I decided that now was not the time for interrogation, so I smiled and nodded.
Alone in my quarters, I thought long and hard upon Bayard's ghostly visitors. Things about Castle di Caela had grown altogether too supernatural for my tastes. I rummaged my memories of folk literature, taught to me at the wobbling knee of old Gileandos. Surely he had said something about ghost lore.
Or were his only familiar spirits distilled ones?
"Let's see…" I spoke aloud, seating myself by the faintly glowing fireplace and dabbing a rather hopeless rag
at my oily greaves. "Spirits come back to… urge someone to complete a task he failed to complete while he was living.
"Well, if the spirits in question are those of Plainsmen, it's no doubt a dark and bloody quest that promises plenty of mileage and casualties. With my imperiled brother at the end of it.
"Sometimes, though, ghosts don't want a journey at all. Instead they come to urge the living… to avenge their untimely murder.
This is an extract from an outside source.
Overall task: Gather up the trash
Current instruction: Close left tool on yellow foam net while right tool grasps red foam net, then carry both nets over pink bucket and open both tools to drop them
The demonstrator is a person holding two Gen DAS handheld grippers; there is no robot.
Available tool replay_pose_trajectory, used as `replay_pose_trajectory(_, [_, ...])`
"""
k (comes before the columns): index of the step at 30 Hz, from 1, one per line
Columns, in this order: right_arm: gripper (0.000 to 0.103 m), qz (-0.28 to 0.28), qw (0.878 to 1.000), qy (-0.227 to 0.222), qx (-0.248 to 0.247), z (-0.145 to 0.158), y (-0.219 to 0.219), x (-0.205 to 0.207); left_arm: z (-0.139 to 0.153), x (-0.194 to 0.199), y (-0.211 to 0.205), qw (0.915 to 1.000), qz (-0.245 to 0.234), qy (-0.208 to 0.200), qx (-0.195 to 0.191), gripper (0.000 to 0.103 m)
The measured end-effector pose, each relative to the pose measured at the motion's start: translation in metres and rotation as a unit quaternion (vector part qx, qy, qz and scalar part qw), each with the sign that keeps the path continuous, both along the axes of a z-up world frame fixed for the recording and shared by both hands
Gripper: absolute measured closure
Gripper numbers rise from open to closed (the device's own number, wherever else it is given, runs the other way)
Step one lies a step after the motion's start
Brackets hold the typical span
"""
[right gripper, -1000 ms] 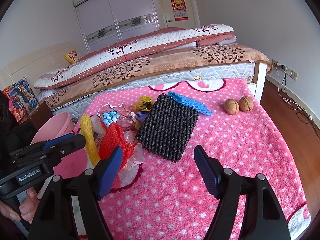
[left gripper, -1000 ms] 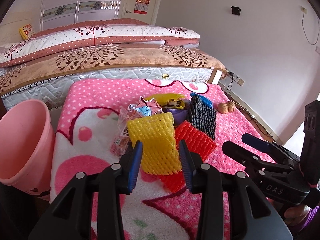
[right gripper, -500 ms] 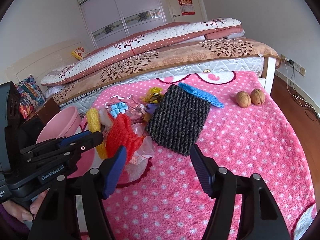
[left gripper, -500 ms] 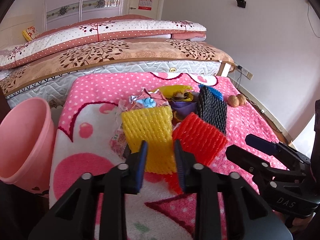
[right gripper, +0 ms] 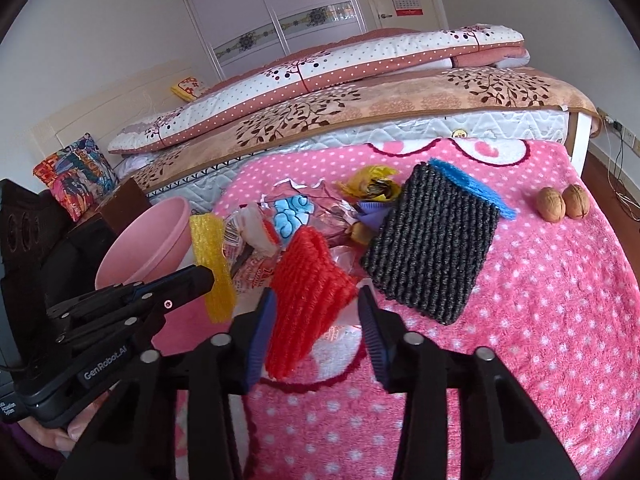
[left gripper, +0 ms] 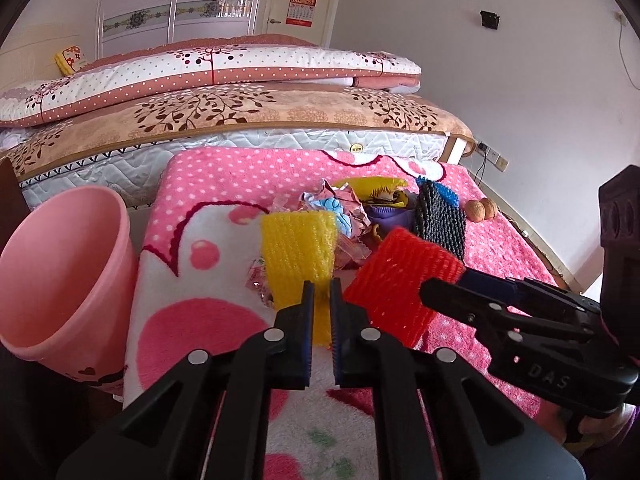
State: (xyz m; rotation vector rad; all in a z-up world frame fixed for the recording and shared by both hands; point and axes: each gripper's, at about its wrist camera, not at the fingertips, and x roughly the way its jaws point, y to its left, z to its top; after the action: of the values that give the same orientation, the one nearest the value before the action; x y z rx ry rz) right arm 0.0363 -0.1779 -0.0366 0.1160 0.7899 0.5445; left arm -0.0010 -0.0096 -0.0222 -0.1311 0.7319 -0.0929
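A yellow foam net (left gripper: 298, 256) stands on edge on the pink dotted blanket (right gripper: 540, 320). My left gripper (left gripper: 322, 286) is closing and its pads pinch the net's near end; the right wrist view shows that net (right gripper: 212, 264) upright at the left gripper (right gripper: 200, 280). Beside it a red foam net (left gripper: 396, 284) sits between the jaws of my right gripper (right gripper: 316, 294), which are closing around it. The left pad touches the red net (right gripper: 308, 280); a sliver of gap shows at the right pad. A pile of crumpled wrappers (right gripper: 292, 208) lies just behind both nets.
A pink plastic bin (left gripper: 60, 272) stands at the blanket's left edge. A black ribbed mat (right gripper: 432, 240) leans over a blue sponge (right gripper: 472, 180) on the right, with two walnuts (right gripper: 562, 204) farther right. A made bed (left gripper: 240, 112) runs behind.
Both pairs of jaws have narrowed a lot. The left pair went from straddling the yellow net to pinching it. The right gripper slid left from the black mat to the red net.
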Motion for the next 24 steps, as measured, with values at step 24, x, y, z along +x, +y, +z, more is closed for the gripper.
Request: replay_pose_trajectory(24, [0.091, 0.065, 0.991, -0.114, -0.004, 0.090, 0.092, -0.011, 0.048, -0.040, 0.103, 0.9908, 0.091, -0.099, -0.020, 0.096])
"I doubt that. If it's Plainsmen, they'd no doubt keep it in their own family like the Pathwardens do, or the di Caelas. Every family has enough intrigue and betrayal without calling in outsiders. And it's beyond me what Brithelm would have to do with a murky tale of vengeance."
I cast the greaves aside, rummaged through my other belongings, and picked up the brooch.
"Damn! Elazar and Fernando will drum me out of the Order if they don't have their self-righteous mitts on this at once."
But the brooch jogged my imagination, and leaning back in my chair, I held it to the light, speculating further.
"Then again, ghosts sometimes announce the prospect of treasure…"
But those days were over. Though a faint greed stirred at the back of my attentions, I could not dwell upon it long. Avarice grew silent at the thought of poor Brithelm, spectral knife at his throat.
It was then that the centermost opal began to flicker. A faint light, fixed at the heart of the stone, expanded, deepened, until it seemed to split the gem like a column of fire in darkness. The room about me tumbled into blackness, as though the only source of light in the world came from the stone in my hand.
I gasped, breathed in moist, subterranean air, carrying with it the chilly smell of mud and water and stagnant time. It felt as though I had fallen into the stone or lay submerged in sunless caverns.
The white light at the center of the opal took on shape, definition, resolving itself into a thin, pale arm, a pale hand clutching a long, menacing dagger.
I grabbed the arms of the chair and waited. No doubt it was the hand I had seen before-the hand at my brother's throat. I steeled myself and looked more closely into the stone, searching intently for movement, for other light, for any sign or clue or landmark that would locate the vision in the world I knew and understood.